→ Exercise objective
Restate all the data exactly, so that each line is the same as before.

** Recorded information follows **

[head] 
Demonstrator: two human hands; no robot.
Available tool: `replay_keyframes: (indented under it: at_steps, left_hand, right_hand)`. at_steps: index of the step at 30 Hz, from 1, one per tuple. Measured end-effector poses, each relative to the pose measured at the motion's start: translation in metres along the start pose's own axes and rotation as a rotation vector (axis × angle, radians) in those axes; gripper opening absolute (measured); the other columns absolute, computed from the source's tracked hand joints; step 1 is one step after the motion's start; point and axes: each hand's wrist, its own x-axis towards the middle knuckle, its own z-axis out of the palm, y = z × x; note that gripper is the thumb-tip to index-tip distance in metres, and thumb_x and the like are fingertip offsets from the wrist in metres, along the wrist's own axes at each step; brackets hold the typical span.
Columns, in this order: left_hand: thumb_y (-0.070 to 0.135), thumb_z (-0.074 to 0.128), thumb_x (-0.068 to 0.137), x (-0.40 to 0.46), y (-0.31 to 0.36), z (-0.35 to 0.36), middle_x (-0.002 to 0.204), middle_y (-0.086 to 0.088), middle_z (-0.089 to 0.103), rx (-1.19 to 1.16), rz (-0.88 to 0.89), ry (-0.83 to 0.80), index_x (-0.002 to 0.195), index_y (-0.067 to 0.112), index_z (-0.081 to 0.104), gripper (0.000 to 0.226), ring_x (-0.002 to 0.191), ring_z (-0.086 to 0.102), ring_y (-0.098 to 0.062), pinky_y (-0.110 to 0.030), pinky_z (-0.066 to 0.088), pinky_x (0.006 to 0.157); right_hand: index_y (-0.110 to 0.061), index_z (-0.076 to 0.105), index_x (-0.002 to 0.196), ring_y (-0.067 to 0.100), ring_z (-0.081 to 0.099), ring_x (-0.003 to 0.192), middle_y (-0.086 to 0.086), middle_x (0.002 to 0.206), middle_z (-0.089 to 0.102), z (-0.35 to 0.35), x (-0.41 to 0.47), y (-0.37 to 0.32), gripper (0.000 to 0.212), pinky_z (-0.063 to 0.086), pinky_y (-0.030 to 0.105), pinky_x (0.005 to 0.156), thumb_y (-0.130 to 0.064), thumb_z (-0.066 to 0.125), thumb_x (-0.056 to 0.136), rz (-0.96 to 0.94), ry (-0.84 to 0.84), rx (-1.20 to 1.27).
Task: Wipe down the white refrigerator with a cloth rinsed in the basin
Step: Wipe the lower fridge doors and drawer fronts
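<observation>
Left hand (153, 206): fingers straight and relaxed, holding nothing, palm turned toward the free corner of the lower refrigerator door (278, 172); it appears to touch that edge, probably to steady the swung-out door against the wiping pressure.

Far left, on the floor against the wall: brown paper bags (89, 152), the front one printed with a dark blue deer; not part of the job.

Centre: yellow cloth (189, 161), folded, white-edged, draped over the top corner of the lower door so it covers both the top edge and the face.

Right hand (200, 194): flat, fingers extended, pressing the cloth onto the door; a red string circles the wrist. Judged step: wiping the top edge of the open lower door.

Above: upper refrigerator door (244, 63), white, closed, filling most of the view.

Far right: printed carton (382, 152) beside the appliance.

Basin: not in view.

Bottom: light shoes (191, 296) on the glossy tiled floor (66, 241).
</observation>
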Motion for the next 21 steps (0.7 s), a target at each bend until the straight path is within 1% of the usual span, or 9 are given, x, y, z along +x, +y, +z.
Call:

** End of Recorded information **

→ Problem solution
[head] 
Demonstrator: two human hands; no robot.
Available tool: `replay_keyframes: (indented under it: at_steps, left_hand, right_hand)`. at_steps: index of the step at 30 Hz, from 1, one per tuple. Measured end-effector poses, each relative to the pose measured at the motion's start: translation in metres along the start pose's own axes and rotation as a rotation vector (axis × angle, radians) in those axes; gripper opening absolute (measured); the other columns absolute, computed from the source's tracked hand joints; step 1 is one step after the motion's start; point and axes: each hand's wrist, its own x-axis towards the middle knuckle, its own z-axis out of the palm, y = z × x; note that gripper is the thumb-tip to index-tip distance in metres, and thumb_x and the like are fingertip offsets from the wrist in metres, along the wrist's own axes at each step; brackets hold the typical span.
Columns, in this order: left_hand: thumb_y (-0.070 to 0.135), thumb_z (-0.074 to 0.128), thumb_x (-0.068 to 0.137), x (-0.40 to 0.46), y (-0.31 to 0.36), z (-0.35 to 0.36), middle_x (-0.002 to 0.204), middle_y (-0.086 to 0.088), middle_z (-0.089 to 0.103), rx (-1.19 to 1.16), rz (-0.88 to 0.89), ry (-0.83 to 0.80), index_x (-0.002 to 0.195), index_y (-0.067 to 0.112), index_z (-0.081 to 0.104), gripper (0.000 to 0.226), ring_x (-0.002 to 0.191), ring_z (-0.086 to 0.102), ring_y (-0.098 to 0.062), pinky_y (-0.110 to 0.030), pinky_z (-0.066 to 0.088), pinky_x (0.006 to 0.157); right_hand: index_y (-0.110 to 0.061), index_z (-0.076 to 0.105), index_x (-0.002 to 0.196), ring_y (-0.067 to 0.100), ring_z (-0.081 to 0.099), ring_x (-0.003 to 0.192), middle_y (-0.086 to 0.086), middle_x (0.002 to 0.206), middle_z (-0.089 to 0.102), z (-0.35 to 0.35), x (-0.41 to 0.47), y (-0.37 to 0.32), gripper (0.000 to 0.212), pinky_z (-0.063 to 0.086), pinky_y (-0.030 to 0.105), pinky_x (0.005 to 0.156), thumb_y (-0.130 to 0.064), thumb_z (-0.066 to 0.125), thumb_x (-0.056 to 0.136), rz (-0.96 to 0.94), ry (-0.84 to 0.84), rx (-1.20 to 1.27).
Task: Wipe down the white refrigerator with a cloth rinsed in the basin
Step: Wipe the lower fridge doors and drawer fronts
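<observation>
Left hand (153, 206): fingers straight and relaxed, holding nothing, palm turned toward the free corner of the lower refrigerator door (278, 172); it appears to touch that edge, probably to steady the swung-out door against the wiping pressure.

Far left, on the floor against the wall: brown paper bags (89, 152), the front one printed with a dark blue deer; not part of the job.

Centre: yellow cloth (189, 161), folded, white-edged, draped over the top corner of the lower door so it covers both the top edge and the face.

Right hand (200, 194): flat, fingers extended, pressing the cloth onto the door; a red string circles the wrist. Judged step: wiping the top edge of the open lower door.

Above: upper refrigerator door (244, 63), white, closed, filling most of the view.

Far right: printed carton (382, 152) beside the appliance.

Basin: not in view.

Bottom: light shoes (191, 296) on the glossy tiled floor (66, 241).
</observation>
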Motion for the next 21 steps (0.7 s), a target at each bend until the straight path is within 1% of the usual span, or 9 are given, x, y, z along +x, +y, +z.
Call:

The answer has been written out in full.